§ **YOUR GOAL**
Write out exactly the lines below starting at the one containing "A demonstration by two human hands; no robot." and ending at the one containing "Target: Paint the". Omit every picture.

§ **DATA BELOW**
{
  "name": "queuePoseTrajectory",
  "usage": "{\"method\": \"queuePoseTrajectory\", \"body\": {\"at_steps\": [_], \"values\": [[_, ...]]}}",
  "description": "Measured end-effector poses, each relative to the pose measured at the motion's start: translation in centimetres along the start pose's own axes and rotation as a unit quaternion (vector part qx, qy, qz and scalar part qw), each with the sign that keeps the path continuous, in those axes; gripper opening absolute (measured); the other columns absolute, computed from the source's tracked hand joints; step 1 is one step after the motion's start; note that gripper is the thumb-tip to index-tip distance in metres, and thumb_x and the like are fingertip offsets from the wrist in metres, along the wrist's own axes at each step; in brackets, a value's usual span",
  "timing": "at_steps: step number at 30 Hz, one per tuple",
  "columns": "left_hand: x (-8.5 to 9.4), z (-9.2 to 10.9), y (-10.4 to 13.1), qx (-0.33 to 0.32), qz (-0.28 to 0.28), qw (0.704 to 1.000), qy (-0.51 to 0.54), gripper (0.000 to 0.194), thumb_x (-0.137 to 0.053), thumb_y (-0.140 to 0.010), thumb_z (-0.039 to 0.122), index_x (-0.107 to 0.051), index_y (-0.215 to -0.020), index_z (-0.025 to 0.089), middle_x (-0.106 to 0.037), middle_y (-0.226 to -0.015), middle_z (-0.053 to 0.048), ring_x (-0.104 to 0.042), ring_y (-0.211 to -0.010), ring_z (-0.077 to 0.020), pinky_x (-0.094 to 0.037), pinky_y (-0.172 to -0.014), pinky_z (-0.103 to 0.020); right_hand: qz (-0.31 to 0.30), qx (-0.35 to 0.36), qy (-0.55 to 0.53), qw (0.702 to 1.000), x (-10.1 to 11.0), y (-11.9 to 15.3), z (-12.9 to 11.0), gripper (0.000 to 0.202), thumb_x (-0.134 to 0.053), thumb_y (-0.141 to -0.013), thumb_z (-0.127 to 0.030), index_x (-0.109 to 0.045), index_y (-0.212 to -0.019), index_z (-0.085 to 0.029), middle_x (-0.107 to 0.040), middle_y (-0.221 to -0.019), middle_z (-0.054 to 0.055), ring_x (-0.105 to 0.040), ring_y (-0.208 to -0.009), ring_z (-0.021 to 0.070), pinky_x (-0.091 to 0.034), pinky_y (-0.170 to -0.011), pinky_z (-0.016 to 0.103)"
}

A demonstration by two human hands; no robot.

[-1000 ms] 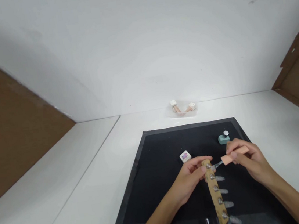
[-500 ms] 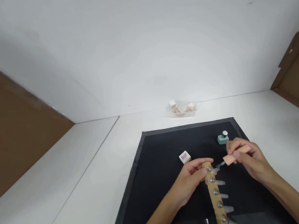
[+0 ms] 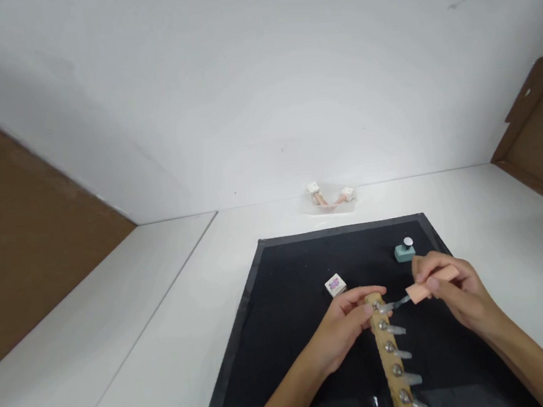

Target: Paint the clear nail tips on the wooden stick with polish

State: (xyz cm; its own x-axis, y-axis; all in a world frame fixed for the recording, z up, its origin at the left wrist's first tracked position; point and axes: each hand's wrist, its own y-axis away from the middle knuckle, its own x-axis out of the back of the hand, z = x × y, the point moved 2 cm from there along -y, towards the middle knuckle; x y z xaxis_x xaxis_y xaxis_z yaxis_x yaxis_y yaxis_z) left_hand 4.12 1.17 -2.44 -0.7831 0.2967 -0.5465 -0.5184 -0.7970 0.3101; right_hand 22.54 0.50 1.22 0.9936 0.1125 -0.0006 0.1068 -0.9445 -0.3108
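Observation:
My left hand (image 3: 342, 329) grips the far end of a wooden nail-tip stand (image 3: 390, 365) between thumb and fingers. Along the strip sit several round metal holders (image 3: 389, 347), each with a translucent false nail tip (image 3: 396, 329) pointing right. Pinched in my right hand (image 3: 463, 294) is a nail polish brush (image 3: 431, 283) with a peach cap for a handle. Its bristle end meets or lies just over the outer end of the farthest nail tip (image 3: 386, 308); contact is hard to tell. Beyond the right hand stands a small teal bottle (image 3: 404, 253) with a round whitish top.
A small white box (image 3: 335, 285) with a purple print lies beyond my left hand on the black mat (image 3: 290, 261). Near the wall stands a clear plastic tray (image 3: 333, 208) holding white-topped pieces. Brown boards (image 3: 12, 226) flank the white table.
The stand and left hand have shifted slightly left. The brush and right hand have moved slightly right and down, the brush still at the farthest nail tip.

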Motion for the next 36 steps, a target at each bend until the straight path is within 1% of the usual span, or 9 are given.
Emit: {"method": "queuePoseTrajectory", "body": {"at_steps": [3,5,10,14,18,21,23,30,36], "values": [[-0.3,0.0,-0.1,-0.001,-0.001,1.0,0.012,0.042,-0.082,-0.05,0.04,-0.074,-0.084,0.016,-0.065,-0.071,-0.003,-0.056,-0.065,-0.0119,-0.04,-0.065,-0.025,-0.053,0.007,0.024,0.998,-0.6,-0.2,-0.8,0.015,-0.062,-0.081,-0.034,-0.066,-0.073,-0.021,-0.056,-0.058,0.0,-0.047,-0.051,0.0128,-0.034,-0.048,0.024],[-0.5,0.0,-0.2,0.002,0.002,1.0,0.019,0.042,-0.083,-0.049,0.039,-0.074,-0.083,0.016,-0.066,-0.071,-0.003,-0.057,-0.064,-0.0117,-0.041,-0.065,-0.024,-0.055,0.015,0.048,0.997,-0.8,-0.3,-1.2,0.015,-0.061,-0.081,-0.031,-0.066,-0.072,-0.02,-0.058,-0.059,0.0,-0.049,-0.051,0.0126,-0.036,-0.047,0.024],[-0.5,-0.2,-0.2,0.015,0.004,0.999,0.03,0.041,-0.084,-0.048,0.036,-0.074,-0.083,0.016,-0.069,-0.071,-0.004,-0.063,-0.07,-0.015,-0.044,-0.069,-0.025,0.009,0.01,0.082,0.997,-0.1,-0.2,-0.5,0.015,-0.061,-0.079,-0.027,-0.061,-0.065,-0.019,-0.058,-0.058,0.0,-0.05,-0.052,0.0126,-0.038,-0.05,0.023],[-0.4,-0.2,-0.1,0.015,0.001,0.999,0.037,0.041,-0.084,-0.048,0.036,-0.074,-0.082,0.016,-0.069,-0.069,-0.003,-0.064,-0.069,-0.0142,-0.045,-0.069,-0.024,0.036,0.001,0.042,0.998,0.3,0.0,0.5,0.017,-0.062,-0.079,-0.029,-0.061,-0.065,-0.02,-0.054,-0.057,-0.002,-0.047,-0.051,0.0115,-0.037,-0.05,0.022],[-0.6,-0.3,-0.1,0.017,-0.001,0.999,0.03,0.042,-0.084,-0.049,0.036,-0.074,-0.084,0.016,-0.07,-0.071,-0.004,-0.064,-0.069,-0.0133,-0.045,-0.068,-0.023,-0.006,-0.003,-0.011,1.0,-0.1,0.0,0.3,0.017,-0.062,-0.08,-0.035,-0.064,-0.073,-0.02,-0.054,-0.06,-0.002,-0.043,-0.049,0.0098,-0.034,-0.047,0.022],[-0.8,-0.3,-0.2,0.014,-0.005,0.999,0.028,0.042,-0.083,-0.049,0.037,-0.074,-0.083,0.015,-0.069,-0.071,-0.003,-0.061,-0.065,-0.0113,-0.044,-0.065,-0.022,-0.053,-0.015,0.009,0.998,-0.5,-0.2,-0.3,0.019,-0.062,-0.081,-0.037,-0.065,-0.074,-0.02,-0.053,-0.06,-0.002,-0.043,-0.049,0.0097,-0.032,-0.046,0.021],[-0.9,-0.3,-0.2,0.013,-0.007,0.999,0.031,0.041,-0.083,-0.05,0.038,-0.074,-0.083,0.015,-0.069,-0.071,-0.003,-0.061,-0.065,-0.0117,-0.045,-0.065,-0.022,-0.062,-0.02,0.025,0.998,-0.6,-0.3,-0.6,0.019,-0.061,-0.081,-0.036,-0.064,-0.072,-0.02,-0.053,-0.059,-0.002,-0.043,-0.05,0.0098,-0.032,-0.047,0.022],[-0.8,-0.3,-0.2,0.023,-0.011,0.999,0.037,0.04,-0.084,-0.049,0.035,-0.074,-0.083,0.017,-0.069,-0.07,-0.003,-0.064,-0.07,-0.0145,-0.045,-0.07,-0.025,-0.016,-0.044,0.049,0.998,-0.3,-0.4,-0.4,0.014,-0.06,-0.075,-0.023,-0.059,-0.062,-0.019,-0.051,-0.053,-0.003,-0.041,-0.045,0.009,-0.031,-0.046,0.021],[-0.6,-0.6,-0.1,0.022,-0.017,0.999,0.029,0.039,-0.083,-0.05,0.035,-0.074,-0.083,0.016,-0.069,-0.071,-0.004,-0.063,-0.069,-0.0141,-0.043,-0.07,-0.025,0.023,-0.054,0.017,0.998,0.1,0.0,0.7,0.016,-0.06,-0.076,-0.022,-0.058,-0.06,-0.019,-0.052,-0.053,-0.003,-0.042,-0.047,0.0097,-0.032,-0.047,0.022]]}}
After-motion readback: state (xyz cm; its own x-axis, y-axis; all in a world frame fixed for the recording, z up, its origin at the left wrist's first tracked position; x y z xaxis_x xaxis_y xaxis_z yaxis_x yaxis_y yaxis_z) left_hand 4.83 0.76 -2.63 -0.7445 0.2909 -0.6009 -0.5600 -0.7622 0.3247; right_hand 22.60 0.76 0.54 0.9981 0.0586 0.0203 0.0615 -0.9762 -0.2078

§ **ANSWER FOR THE TASK**
A demonstration by two human hands; no robot.

[-1000 ms] 
[-500 ms] 
[+0 ms] 

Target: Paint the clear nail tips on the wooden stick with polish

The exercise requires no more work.